The person sorting it out is usually dealing with ten other things at 8am on a Monday. The first experience the employee has with IT is waiting.
It’s also an unnecessary burden on the manager. Getting a password to a new employee means knowing the right process, reaching the right people during office hours, and figuring out how to pass a credential on securely. Most managers don’t think about any of that. They just want their new team member to be able to work. Which is fair. That’s their job.

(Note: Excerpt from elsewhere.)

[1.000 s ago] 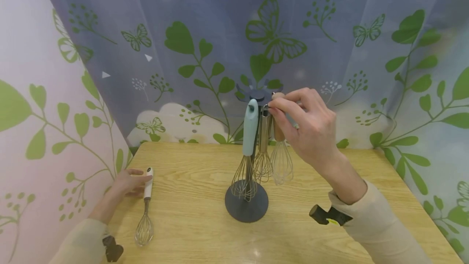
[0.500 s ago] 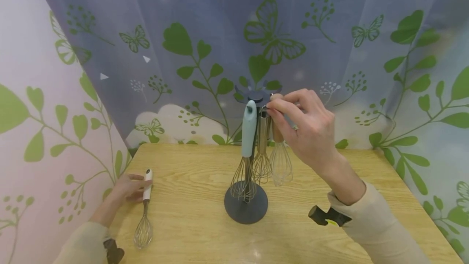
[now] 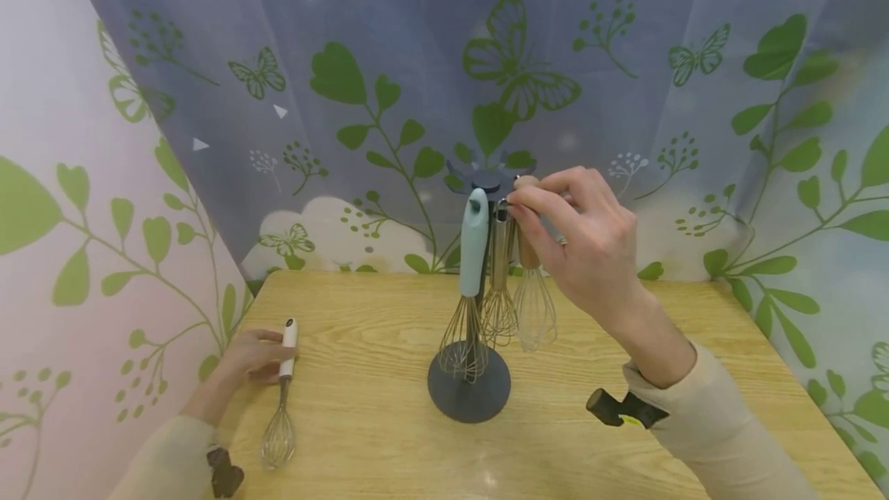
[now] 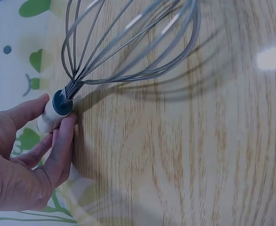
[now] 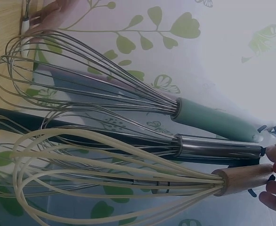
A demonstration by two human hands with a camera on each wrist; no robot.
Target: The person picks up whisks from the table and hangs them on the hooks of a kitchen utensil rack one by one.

Manual password process flow — manager opens ticket, IT generates password, email chain to employee

The workaround that makes it worse

Picture this. A new hire starts in three weeks. The manager puts in the request early, IT creates the account, and the automation fires off a welcome email with a temporary password. Job done. The account sits there, enabled, for three weeks. It has never been logged into. No activity, no baseline, nothing to compare against. If that password ends up in the wrong place — a forwarded email, a Teams message, an inbox someone else has access to — and someone logs in, Entra ID sees nothing unusual. There’s no behavior to deviate from. The first login just looks like the first login.
Nobody is watching. The manager isn’t thinking about it anymore. IT closed the ticket. The account is just sitting there, open, for three weeks.
Then, a few days before the start date, the manager realizes they still need to actually get the password to the new employee. The one from the email was complicated. Too complicated to read out over the phone or drop in a message. So the manager logs straight into the account and changes it to something easier. Something like Summer2026!. Because the last person got Spring2026! and consistency matters, apparently.
When a manager does this, forceChangePasswordNextSignIn is cleared. No admin action is recorded. Entra ID sees a normal user login and a normal password change. The new password inherits the tenant policy — which usually means it never expires. The sign-in log shows the manager’s device and location. No flags. No alerts.
The employee starts on day one, logs in, everything works. Nobody follows up. Six months later the account is still running on a password the manager picked, shared in a Teams message, never changed by the actual user — and Entra ID considers it perfectly valid. It stopped being a temporary password the moment the manager set it. It was never the employee’s to begin with.
There’s also the MFA problem. New users are usually excluded from MFA Conditional Access during onboarding because they need to register their authentication methods before MFA can be enforced. So when the manager logged in, there was no MFA prompt. In some cases the manager has also registered their own phone as the MFA method on the new account. MFA shows as enabled. It just isn’t protecting the right person.
And that password — the one the manager set — is sitting in a Teams message or an email somewhere in plaintext, with no audit trail and no expiry. The original temporary password is gone. This one isn’t going anywhere.
I have seen this more times than I can count. Different organizations, different industries, different levels of maturity — same outcome. If you work in IT long enough you probably have your own version of this story. The details change. The seasonal password usually doesn’t.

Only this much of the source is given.